Christophe Normand n’endossera pas son uniforme des Alouettes en 2020.
Christophe Normand n’endossera pas son uniforme des Alouettes en 2020.

«On s’y attendait», dit Christophe Normand

Michel Tassé
Michel Tassé
La Voix de l'Est
C’est confirmé, les partisans des Alouettes et les amateurs de football canadien devront leur deuil de la saison 2020 de la LCF. Mais voilà, Christophe Normand, le numéro 38 de la formation montréalaise, avoue qu’il n’a pas été surpris par l'annonce effectuée par la direction du circuit lundi midi.

«Je m’y attendais, on s’y attendait, a expliqué l’athlète de Bromont. Même si on savait que les négociations se poursuivaient, ça fait deux semaines qu’on n’avait pas de nouvelles. Et encore une fois, c’est par les médias qu’on vient d’apprendre que la saison est purement et simplement cancellée

Normand, un bonhomme qui n’a pas peur de ses opinions, se fait très critique envers les dirigeants de la LCF.

«Il y a un manque de sérieux dans cette histoire. S’il n’y a pas de saison, c’est parce que le gouvernement fédéral n’a pas voulu accorder le fameux prêt de 30 millions $ sans intérêt, affirme les dirigeants. C’est vrai que le budget des équipes de la LCF est centré sur les revenus de la billetterie, mais il me semble que les dirigeants se sont réveillés sur le tard. C’est pas compliqué, les vrais pourparlers pour entreprendre la saison en septembre ont commencé en juillet. C’était déjà trop tard!»

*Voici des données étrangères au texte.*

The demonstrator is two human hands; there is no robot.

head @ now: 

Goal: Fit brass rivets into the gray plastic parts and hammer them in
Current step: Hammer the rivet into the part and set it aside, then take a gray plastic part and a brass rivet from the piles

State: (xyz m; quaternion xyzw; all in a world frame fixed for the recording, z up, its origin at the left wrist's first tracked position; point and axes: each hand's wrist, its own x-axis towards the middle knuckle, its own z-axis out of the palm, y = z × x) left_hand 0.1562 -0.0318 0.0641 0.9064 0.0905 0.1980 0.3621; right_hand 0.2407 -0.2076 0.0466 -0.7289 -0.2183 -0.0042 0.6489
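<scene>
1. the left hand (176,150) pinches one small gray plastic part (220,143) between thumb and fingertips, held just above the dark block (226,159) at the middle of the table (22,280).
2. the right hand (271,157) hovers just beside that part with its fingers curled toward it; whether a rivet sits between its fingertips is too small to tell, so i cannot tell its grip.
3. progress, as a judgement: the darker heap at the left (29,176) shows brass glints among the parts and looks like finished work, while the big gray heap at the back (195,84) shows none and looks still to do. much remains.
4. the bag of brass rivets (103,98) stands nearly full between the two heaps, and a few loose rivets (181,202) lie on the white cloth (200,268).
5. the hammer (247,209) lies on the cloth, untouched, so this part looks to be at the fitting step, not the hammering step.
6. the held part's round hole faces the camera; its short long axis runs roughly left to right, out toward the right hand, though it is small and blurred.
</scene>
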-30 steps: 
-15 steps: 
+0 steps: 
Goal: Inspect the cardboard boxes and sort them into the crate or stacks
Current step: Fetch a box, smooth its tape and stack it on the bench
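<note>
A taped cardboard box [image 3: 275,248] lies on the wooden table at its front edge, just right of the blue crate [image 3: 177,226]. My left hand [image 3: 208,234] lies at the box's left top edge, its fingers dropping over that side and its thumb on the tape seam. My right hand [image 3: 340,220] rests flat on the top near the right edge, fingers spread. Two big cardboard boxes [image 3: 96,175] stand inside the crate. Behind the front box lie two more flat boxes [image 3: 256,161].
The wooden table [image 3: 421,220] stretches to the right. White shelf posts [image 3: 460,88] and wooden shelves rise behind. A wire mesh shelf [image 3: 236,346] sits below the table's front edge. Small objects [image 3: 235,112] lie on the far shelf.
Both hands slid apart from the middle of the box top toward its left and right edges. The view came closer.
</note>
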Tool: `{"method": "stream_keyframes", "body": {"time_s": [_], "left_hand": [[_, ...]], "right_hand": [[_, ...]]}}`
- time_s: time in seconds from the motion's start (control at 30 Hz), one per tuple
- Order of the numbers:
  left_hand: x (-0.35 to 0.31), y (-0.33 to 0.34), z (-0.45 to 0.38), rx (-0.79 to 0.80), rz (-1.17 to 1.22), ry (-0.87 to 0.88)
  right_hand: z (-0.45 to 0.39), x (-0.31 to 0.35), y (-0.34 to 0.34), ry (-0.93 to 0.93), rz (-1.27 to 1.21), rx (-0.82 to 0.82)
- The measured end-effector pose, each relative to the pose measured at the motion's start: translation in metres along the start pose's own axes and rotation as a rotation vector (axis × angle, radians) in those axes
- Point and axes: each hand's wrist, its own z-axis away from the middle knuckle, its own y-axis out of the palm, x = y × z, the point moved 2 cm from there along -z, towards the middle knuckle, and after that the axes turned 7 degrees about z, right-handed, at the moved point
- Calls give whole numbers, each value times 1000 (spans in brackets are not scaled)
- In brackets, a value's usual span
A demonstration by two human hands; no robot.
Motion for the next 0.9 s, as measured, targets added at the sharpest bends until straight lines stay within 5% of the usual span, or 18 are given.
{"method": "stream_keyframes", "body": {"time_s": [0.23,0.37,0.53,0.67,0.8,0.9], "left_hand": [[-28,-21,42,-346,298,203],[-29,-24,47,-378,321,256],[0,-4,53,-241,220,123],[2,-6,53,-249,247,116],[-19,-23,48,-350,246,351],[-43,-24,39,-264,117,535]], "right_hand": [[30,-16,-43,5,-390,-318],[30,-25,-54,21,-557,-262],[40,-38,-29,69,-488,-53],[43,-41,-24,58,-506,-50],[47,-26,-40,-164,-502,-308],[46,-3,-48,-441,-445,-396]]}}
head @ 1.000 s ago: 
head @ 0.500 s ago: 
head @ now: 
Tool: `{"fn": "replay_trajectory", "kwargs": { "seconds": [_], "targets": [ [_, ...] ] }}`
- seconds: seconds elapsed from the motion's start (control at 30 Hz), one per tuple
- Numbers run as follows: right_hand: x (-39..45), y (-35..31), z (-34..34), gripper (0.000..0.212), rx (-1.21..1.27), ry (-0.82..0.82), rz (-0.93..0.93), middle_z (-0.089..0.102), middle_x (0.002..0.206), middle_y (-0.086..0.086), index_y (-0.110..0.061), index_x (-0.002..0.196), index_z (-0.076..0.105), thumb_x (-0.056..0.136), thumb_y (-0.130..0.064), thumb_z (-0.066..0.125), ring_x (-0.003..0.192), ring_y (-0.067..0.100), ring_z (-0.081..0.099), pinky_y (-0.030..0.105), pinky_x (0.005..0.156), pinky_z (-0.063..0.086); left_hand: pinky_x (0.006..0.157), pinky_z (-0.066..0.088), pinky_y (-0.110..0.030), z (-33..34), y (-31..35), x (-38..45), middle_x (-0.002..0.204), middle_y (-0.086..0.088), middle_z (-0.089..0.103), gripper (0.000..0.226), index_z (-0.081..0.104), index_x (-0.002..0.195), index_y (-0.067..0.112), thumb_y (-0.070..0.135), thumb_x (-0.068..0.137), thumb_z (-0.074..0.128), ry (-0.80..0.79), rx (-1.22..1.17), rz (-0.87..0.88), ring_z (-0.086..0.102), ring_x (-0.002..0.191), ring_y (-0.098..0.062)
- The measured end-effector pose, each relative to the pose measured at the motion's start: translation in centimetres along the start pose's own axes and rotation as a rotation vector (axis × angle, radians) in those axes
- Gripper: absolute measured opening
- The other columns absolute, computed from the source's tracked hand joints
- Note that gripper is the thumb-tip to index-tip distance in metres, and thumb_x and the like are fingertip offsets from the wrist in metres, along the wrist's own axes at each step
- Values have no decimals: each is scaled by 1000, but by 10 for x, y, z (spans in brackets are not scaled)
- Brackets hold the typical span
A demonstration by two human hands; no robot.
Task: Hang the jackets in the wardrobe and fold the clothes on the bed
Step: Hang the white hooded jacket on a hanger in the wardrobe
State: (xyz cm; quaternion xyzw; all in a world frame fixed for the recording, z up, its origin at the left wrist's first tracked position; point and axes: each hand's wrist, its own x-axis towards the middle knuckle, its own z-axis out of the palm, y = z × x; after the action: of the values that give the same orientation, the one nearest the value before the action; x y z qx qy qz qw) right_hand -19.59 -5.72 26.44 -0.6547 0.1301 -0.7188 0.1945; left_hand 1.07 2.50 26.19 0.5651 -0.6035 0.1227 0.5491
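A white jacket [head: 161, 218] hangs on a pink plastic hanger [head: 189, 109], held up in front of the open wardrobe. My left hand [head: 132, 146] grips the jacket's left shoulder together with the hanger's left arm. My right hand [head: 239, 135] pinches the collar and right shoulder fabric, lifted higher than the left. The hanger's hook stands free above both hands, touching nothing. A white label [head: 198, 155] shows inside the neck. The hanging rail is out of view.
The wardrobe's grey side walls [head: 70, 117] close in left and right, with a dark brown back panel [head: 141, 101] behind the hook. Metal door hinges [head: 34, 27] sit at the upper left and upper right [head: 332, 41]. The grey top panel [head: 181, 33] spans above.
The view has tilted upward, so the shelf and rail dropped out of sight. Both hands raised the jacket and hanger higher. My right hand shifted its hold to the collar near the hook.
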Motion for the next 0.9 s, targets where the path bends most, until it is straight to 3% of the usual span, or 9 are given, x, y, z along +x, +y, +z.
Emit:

En juin, Normand avait affirmé à La Voix de l’Est qu’il n’allait pas disputer la saison si toutes les équipes se retrouvaient dans une «bulle», loin de Montréal. Il avait changé d’idées depuis. Et comme tous les autres joueurs de la LCF, il se retrouve aujourd’hui sur la paille.

«Moi, mon métier, c’est de jouer football. Là, comme tous les autres, je ne pourrai pas gagner ma vie avec mon métier cette saison. Heureusement, je suis capable de faire autre chose dans la vie. Mais quand même…»

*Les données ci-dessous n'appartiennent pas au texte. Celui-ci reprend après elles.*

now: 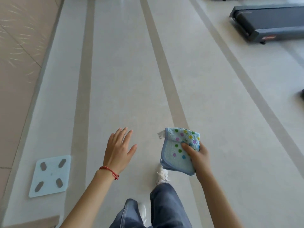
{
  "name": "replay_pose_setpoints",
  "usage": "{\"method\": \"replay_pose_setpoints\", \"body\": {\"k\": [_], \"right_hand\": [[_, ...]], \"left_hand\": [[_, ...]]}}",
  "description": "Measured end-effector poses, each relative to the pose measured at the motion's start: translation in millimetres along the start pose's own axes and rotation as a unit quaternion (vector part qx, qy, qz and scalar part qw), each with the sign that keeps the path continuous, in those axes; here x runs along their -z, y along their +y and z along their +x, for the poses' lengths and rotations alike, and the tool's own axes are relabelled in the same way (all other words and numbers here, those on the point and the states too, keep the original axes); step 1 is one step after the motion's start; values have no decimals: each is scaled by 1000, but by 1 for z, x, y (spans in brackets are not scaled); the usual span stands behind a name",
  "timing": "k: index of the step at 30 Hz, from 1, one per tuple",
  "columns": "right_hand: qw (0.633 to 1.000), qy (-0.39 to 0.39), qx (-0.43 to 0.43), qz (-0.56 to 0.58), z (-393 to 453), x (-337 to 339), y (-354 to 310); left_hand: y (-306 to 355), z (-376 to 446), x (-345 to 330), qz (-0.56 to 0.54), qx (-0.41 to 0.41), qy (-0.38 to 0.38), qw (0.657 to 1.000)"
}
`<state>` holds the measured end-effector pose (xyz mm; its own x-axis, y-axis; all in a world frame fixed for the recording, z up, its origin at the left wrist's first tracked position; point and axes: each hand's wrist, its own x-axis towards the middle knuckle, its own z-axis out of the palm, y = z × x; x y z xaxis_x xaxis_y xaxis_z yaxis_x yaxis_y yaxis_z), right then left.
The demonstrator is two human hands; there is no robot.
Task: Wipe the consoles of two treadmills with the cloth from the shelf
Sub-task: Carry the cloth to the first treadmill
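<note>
My right hand (198, 157) grips a folded light-blue cloth (176, 153) with coloured dots and a darker blue border, held at waist height over the floor. My left hand (118, 150) hovers beside it, palm down, fingers spread, holding nothing; a red cord sits on its wrist. The rear end of a dark treadmill (269, 23) lies on the floor at the far upper right, well away from both hands. Its console is out of view.
A pale glass bathroom scale (51, 176) lies on the floor at the lower left. The grey floor has darker stripes running ahead. My legs in blue jeans and white shoes (162, 175) show at the bottom. Another dark object edge shows at the right border.
</note>
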<state>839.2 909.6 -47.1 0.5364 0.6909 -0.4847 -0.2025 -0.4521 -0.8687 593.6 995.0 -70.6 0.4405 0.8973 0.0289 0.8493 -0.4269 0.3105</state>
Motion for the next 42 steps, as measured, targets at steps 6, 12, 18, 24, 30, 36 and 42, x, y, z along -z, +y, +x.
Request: {"method": "replay_pose_setpoints", "body": {"k": [6, 12, 18, 24, 30, 36, 42], "right_hand": [[1000, -18, 12, -2, 150, -7, -77], [999, -27, 37, -21, 282, -12, -184], [999, -23, 44, 5, 397, -38, -258], [999, -10, 40, 20, 535, -82, -325], [999, 13, 33, 28, 662, -120, -414], [999, 21, 33, 30, 770, -141, -483], [999, 6, 33, 23, 900, -160, -544]], "left_hand": [[16, 170, -21, 3, -4, 1, 1000], [38, 328, -7, 4, -2, 9, 1000], [33, 467, 0, 7, -10, 30, 999], [13, 636, -12, 2, -32, 18, 999], [9, 811, 3, 12, -83, 15, 996], [10, 950, 8, 6, -82, 18, 996], [7, 1078, -12, 6, -49, 13, 999]]}}
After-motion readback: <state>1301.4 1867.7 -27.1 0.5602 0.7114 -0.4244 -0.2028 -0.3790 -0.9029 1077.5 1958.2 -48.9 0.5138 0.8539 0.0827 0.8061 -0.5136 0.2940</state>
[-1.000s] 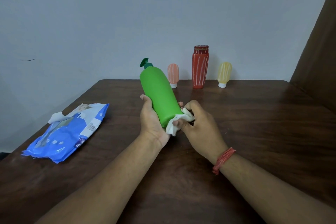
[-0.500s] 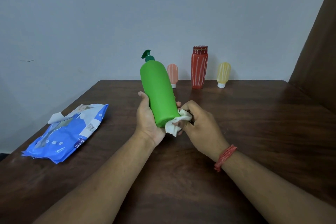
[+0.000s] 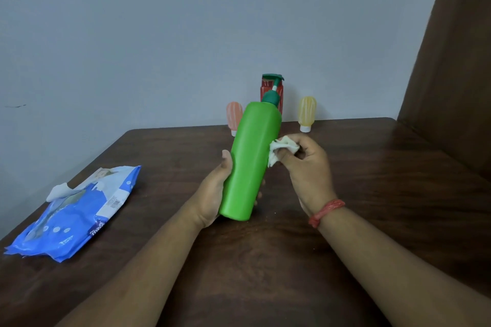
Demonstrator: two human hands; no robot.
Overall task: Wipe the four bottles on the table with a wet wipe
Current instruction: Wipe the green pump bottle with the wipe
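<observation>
Left hand (image 3: 212, 194): wrapped round the lower body of the green bottle (image 3: 252, 164), thumb up its left side, fingers hidden behind it.
Green bottle: lifted above the table (image 3: 372, 194), tilted with its top leaning away and to the right; dark green pump (image 3: 272, 90) on top.
Right hand (image 3: 308, 164): fingers curled, pinching a crumpled white wipe (image 3: 281, 148).
Wipe: pressed against the right side of the green bottle, about midway up.
Right wrist: red thread band (image 3: 326, 212).
Red bottle (image 3: 265, 87): upright at the far table edge by the wall, mostly hidden behind the pump.
Pink bottle (image 3: 233, 117): cap down, left of the red one, partly behind the green bottle.
Yellow bottle (image 3: 307, 113): cap down, right of the red one, standing apart.
Wipes pack (image 3: 77, 215): blue, flat on the left of the table, a white wipe poking from its opening.
</observation>
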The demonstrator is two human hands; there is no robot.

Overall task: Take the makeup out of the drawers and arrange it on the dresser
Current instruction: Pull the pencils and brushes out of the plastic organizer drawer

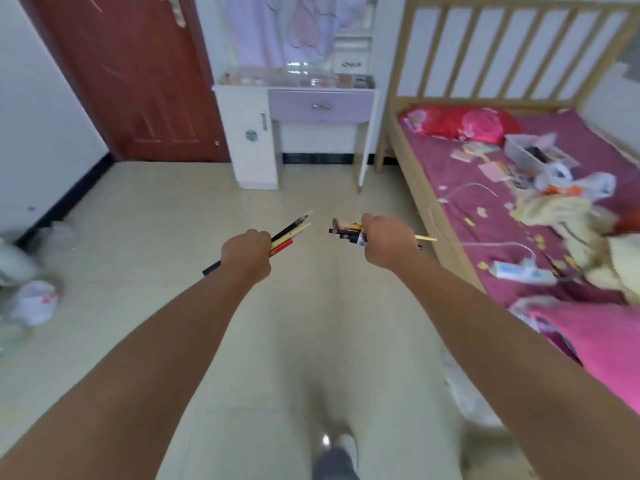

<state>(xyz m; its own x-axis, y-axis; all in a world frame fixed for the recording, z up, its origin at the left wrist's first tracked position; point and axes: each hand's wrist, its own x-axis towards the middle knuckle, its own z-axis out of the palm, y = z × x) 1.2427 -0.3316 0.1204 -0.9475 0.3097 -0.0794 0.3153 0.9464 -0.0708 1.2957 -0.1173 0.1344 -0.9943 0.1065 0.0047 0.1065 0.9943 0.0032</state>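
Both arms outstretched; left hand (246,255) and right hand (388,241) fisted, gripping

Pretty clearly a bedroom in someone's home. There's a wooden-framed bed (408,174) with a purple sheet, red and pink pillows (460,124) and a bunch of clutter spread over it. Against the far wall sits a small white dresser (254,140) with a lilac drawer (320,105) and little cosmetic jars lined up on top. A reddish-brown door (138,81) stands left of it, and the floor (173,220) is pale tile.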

Normand a commencé à travailler avec son père dans la rénovation. Ça lui permet de faire des sous et aussi de s’occuper.

«Quand tu travailles, tu penses moins. Là, on ne sait même pas ce qui va arriver avec nos contrats. Est-ce que la deuxième année de mon entente sera valide la saison prochaine? J’espère, mais je ne sais pas.»

Des dommages

La saison dernière, on a assisté à la renaissance des Alouettes. Après des années de vaches maigres, l’équipe a renoué avec le succès sur le terrain et les amateurs ont retrouvé le chemin du Stade Percival-Molson. La nouvelle annoncée lundi risque de faire mal à la concession.

«J’espère que non, mais ça risque de faire des dommages, a repris Christophe Normand. On était bien partis et là, on se fait couper les ailes. C’est mauvais pour les Alouettes, mais c’est mauvais pour la LCF au grand complet aussi. Au mois de septembre, les gens vont regarder la Ligue nationale, pas la LCF. On va leur laisser toute la place.»

Mais Normand devrait trouver le moyen de faire du football quand même à l’automne.

«Il y aura du football scolaire, les jeunes vont jouer, eux. J’ai quelques offres pour coacher. Je vais en parler à ma conjointe, on va voir si ça passe au conseil», a-t-il conclu, sourire en coin.

Ce fut d’ailleurs son seul sourire pendant l’entrevue.